* _What to produce_: No pictures in the copy. Write out the listing below exactly.

◆ ◆ ◆ ◆ ◆

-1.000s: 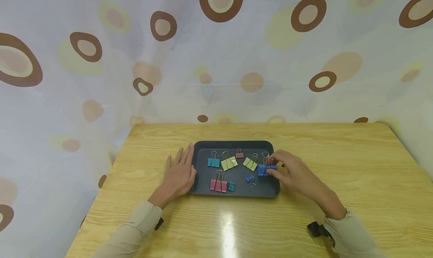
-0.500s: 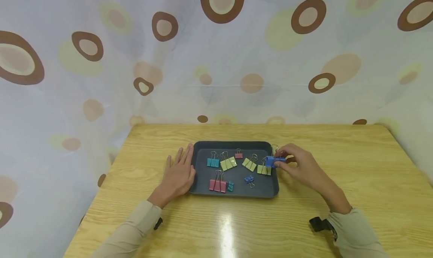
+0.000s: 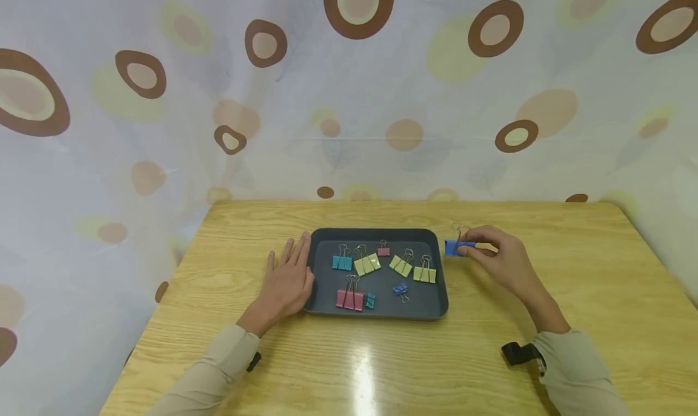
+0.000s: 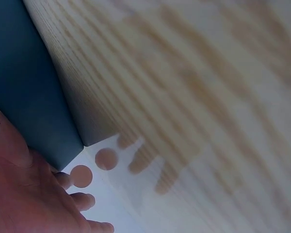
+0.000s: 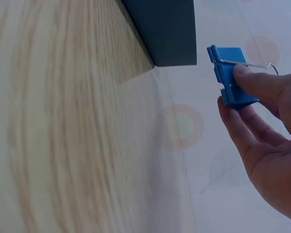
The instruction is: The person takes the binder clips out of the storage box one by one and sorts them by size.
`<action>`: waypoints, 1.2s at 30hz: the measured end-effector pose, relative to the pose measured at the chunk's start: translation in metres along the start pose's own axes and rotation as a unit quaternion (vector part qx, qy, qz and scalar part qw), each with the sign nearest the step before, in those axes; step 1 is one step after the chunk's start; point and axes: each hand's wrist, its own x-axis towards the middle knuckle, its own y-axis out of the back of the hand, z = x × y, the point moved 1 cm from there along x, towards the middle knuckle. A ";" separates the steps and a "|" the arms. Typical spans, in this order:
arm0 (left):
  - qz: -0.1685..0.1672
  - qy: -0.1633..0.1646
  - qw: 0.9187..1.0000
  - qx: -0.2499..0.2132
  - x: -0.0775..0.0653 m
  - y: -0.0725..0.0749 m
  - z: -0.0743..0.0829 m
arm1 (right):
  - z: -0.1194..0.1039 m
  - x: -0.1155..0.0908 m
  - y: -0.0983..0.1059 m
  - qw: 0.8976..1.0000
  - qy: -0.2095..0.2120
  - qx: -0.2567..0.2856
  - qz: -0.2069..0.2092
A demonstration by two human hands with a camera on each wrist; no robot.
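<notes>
My right hand (image 3: 498, 258) pinches a large blue binder clip (image 3: 458, 248) by its body, just outside the tray's right rim. Its wire handles stick up, and the right wrist view shows the blue clip (image 5: 233, 80) between thumb and fingers. My left hand (image 3: 286, 283) lies with straight fingers along the left side of the dark grey tray (image 3: 376, 314). Inside the tray lie a large pink clip (image 3: 349, 300), a teal clip (image 3: 342, 263), yellow clips such as the rightmost one (image 3: 425, 275), a small blue clip (image 3: 400, 289), a tiny teal clip (image 3: 370, 301) and a small pink clip (image 3: 384, 252).
The tray sits on a wood-grain table (image 3: 572, 270). A patterned cloth (image 3: 349, 101) with brown rings hangs behind and to the left of the table. Black straps, such as the right one (image 3: 518, 353), show at both wrists.
The right hand has lifted the blue binder clip out of the tray's right side and carried it right and away, past the rim. A yellow clip behind it came into view. The left hand stayed put.
</notes>
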 end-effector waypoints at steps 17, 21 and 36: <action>0.019 -0.009 1.000 0.003 0.001 0.000 -0.001 | 0.033 0.006 0.004 0.993 -0.104 -0.047 0.019; 0.016 -0.010 1.000 0.002 0.000 -0.001 -0.001 | 0.035 0.004 0.003 0.990 -0.134 -0.045 0.013; 0.013 -0.011 1.000 -0.007 0.000 -0.002 -0.002 | 0.036 0.004 0.000 0.987 -0.140 -0.080 0.005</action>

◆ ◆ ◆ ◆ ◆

* _Finished task_:
-1.000s: 
-0.500s: 
+0.000s: 
+0.000s: 
+0.000s: 
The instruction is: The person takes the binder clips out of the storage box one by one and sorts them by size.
`<action>`: waypoints, 1.2s at 30hz: the measured end-effector pose, relative to the pose measured at the chunk's start: translation in metres along the start pose's own axes and rotation as a unit quaternion (vector part qx, qy, qz and scalar part qw), each with the sign nearest the step before, in those axes; step 1 is one step after the chunk's start; point and axes: each hand's wrist, its own x-axis towards the middle knuckle, its own y-axis out of the back of the hand, z = x × y, the point moved 1 cm from there along x, towards the middle knuckle. A ";" separates the steps and a "|" the arms. Typical spans, in this order:
arm0 (left):
  - qz: -0.1685..0.1672
  - qy: -0.1633..0.1646
  - qw: 0.9187..1.0000
  - qx: -0.2499..0.2132
  - x: -0.0775..0.0653 m
  - y: -0.0725..0.0749 m
  - z: -0.0743..0.0829 m
arm1 (right):
  - z: -0.1194..0.1039 m
  - x: -0.1155..0.0908 m
  - y: -0.0983..0.1059 m
  - qw: 0.8976..1.0000
  - qy: -0.2095..0.2120
  - qx: -0.2567..0.2856
  - qz: -0.2069..0.2092
A demonstration by two human hands with a camera on each wrist; no robot.
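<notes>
My right hand (image 3: 498, 258) pinches a large blue binder clip (image 3: 458, 248) by its body, just outside the tray's right rim. Its wire handles stick up, and the right wrist view shows the blue clip (image 5: 233, 80) between thumb and fingers. My left hand (image 3: 286, 283) lies with straight fingers along the left side of the dark grey tray (image 3: 376, 314). Inside the tray lie a large pink clip (image 3: 349, 300), a teal clip (image 3: 342, 263), yellow clips such as the rightmost one (image 3: 425, 275), a small blue clip (image 3: 400, 289), a tiny teal clip (image 3: 370, 301) and a small pink clip (image 3: 384, 252).
The tray sits on a wood-grain table (image 3: 572, 270). A patterned cloth (image 3: 349, 101) with brown rings hangs behind and to the left of the table. Black straps, such as the right one (image 3: 518, 353), show at both wrists.
The right hand has lifted the blue binder clip out of the tray's right side and carried it right and away, past the rim. A yellow clip behind it came into view. The left hand stayed put.
</notes>
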 end-effector waypoints at steps 17, 21 and 36: <action>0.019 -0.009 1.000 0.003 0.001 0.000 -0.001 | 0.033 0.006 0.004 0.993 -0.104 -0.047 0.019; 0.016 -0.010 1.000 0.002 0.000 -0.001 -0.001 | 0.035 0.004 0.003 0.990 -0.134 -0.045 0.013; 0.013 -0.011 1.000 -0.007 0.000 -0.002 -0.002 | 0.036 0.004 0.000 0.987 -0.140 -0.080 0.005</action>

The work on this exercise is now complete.